Introducción
Aunque muchas personas usan las palabras «tarjeta de crédito» y «tarjeta de débito» casi como sinónimos, son productos con un funcionamiento muy distinto por dentro. La diferencia entre tarjeta de crédito vs débito no está en el plástico, sino en de dónde sale el dinero y cuándo se cobra. Entenderla bien evita sorpresas, sobre todo con los intereses de la tarjeta de crédito, que muchas veces se subestiman.

La diferencia clave, en una frase
Con una tarjeta de débito, el dinero sale al instante de tu cuenta: solo puedes gastar lo que ya tienes. Con una tarjeta de crédito, el banco te adelanta el dinero y tú lo devuelves más adelante (normalmente a principios del mes siguiente), pudiendo generar intereses si te retrasas o si aplazas el pago en varias cuotas.
Un truco simple para identificar la tuya: en el propio plástico, debajo de la firma o en el reverso, suele indicar literalmente «Débito» o «Crédito» (a veces en inglés, «Debit»/»Credit»).
Comparativa
| Tarjeta de débito | Tarjeta de crédito | |
|---|---|---|
| Origen del dinero | Tu cuenta, al instante | El banco te lo adelanta |
| Necesita cuenta asociada | Sí, siempre | No siempre |
| Riesgo de endeudarte | Prácticamente nulo | Real si no controlas los pagos |
| Intereses si aplazas pago | No aplica | Sí, TAE media entre 18% y 27% según entidad |
| Control del presupuesto | Más fácil (solo gastas lo que tienes) | Requiere más disciplina |
| Beneficios extra (seguros, puntos) | Menos habituales | Más frecuentes |
Cómo funciona una tarjeta de débito
Cada pago o retirada se descuenta de tu cuenta al momento. Es la opción más sencilla para controlar el gasto, porque físicamente no puedes gastar más de lo que tienes disponible (salvo que tengas un descubierto autorizado). Por eso suele ser la recomendación por defecto para quien empieza a gestionar sus finanzas o quiere evitar cualquier riesgo de endeudarse.
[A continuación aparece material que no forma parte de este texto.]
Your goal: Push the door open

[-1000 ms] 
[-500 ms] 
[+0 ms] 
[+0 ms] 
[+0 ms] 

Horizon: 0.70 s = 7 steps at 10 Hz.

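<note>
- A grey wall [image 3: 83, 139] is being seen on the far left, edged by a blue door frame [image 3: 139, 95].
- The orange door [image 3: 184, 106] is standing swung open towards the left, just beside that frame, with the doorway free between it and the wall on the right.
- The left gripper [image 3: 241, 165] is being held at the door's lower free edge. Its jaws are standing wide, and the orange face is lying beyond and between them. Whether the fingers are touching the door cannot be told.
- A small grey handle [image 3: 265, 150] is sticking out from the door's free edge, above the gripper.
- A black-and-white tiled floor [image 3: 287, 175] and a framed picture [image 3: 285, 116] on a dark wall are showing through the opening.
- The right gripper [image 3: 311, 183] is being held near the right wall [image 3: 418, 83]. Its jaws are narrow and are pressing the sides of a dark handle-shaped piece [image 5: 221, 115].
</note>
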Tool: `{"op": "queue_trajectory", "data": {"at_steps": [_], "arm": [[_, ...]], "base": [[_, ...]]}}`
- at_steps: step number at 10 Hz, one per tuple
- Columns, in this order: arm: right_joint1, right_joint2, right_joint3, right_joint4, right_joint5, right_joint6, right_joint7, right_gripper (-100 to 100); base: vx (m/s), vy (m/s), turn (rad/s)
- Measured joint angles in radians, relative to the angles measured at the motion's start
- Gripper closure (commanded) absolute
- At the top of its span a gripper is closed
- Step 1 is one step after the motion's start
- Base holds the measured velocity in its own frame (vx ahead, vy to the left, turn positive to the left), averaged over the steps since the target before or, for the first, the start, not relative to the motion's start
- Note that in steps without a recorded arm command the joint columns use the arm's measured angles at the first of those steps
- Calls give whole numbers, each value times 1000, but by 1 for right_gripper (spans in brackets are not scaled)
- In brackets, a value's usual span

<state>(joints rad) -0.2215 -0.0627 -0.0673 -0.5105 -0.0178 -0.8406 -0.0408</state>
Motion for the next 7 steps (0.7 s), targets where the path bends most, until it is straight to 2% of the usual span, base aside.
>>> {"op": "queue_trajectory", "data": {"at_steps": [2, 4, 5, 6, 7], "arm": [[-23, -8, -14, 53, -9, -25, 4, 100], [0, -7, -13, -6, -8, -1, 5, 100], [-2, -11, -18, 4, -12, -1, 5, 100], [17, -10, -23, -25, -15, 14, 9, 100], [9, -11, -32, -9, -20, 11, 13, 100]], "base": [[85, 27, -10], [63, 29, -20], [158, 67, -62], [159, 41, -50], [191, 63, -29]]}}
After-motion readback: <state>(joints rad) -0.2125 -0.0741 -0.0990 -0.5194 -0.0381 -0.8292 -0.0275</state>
Cómo funciona una tarjeta de crédito
Con la tarjeta de crédito, cada compra se acumula y se cobra en un momento posterior, normalmente a principios del mes siguiente, o en varias cuotas si eliges pago aplazado. Ahí está el punto delicado: si no liquidas la deuda a tiempo o si difieres el pago, empiezan a aplicarse intereses, que en España rondan de media entre el 18% y el 27% TAE según la entidad — una cifra muy alta comparada con la de cualquier préstamo personal habitual. Usada con disciplina (pagando siempre el total a tiempo), puede ser útil para organizar gastos o acceder a seguros y programas de puntos que las tarjetas de débito no suelen ofrecer.
¿Cuál te conviene según tu perfil?
- Quieres controlar el gasto al máximo y evitar cualquier riesgo: tarjeta de débito.
- Tienes ingresos estables y disciplina para pagar siempre a tiempo: una tarjeta de crédito puede aportarte beneficios extra sin coste real, si nunca generas intereses.
- Estás empezando a gestionar tus finanzas o has tenido problemas de gasto en el pasado: empieza por débito; añade crédito más adelante si lo necesitas.
- Viajas con frecuencia: algunos establecimientos (alquiler de coche, hoteles) exigen específicamente tarjeta de crédito como garantía, así que puede ser útil tener una aunque la uses poco.
Preguntas frecuentes
¿Puedo tener las dos a la vez?
Sí, de hecho es habitual: débito para el gasto diario, crédito para casos puntuales o beneficios específicos.
¿Qué pasa si no pago la tarjeta de crédito a tiempo?
Empiezan a generarse intereses sobre el importe pendiente, que en España rondan de media entre el 18% y el 27% TAE, y pueden acumularse rápido si se convierte en costumbre.
¿La tarjeta de débito también permite pagar en el extranjero?
Sí, la mayoría lo permite. La diferencia está en las comisiones por cambio de divisa, que varían mucho de una entidad a otra.
¿Necesito tener cuenta en el banco para pedir una tarjeta de crédito?
No siempre — algunas entidades ofrecen tarjetas de crédito sin necesidad de tener cuenta corriente abierta con ellas, cargando los recibos a la cuenta que indiques.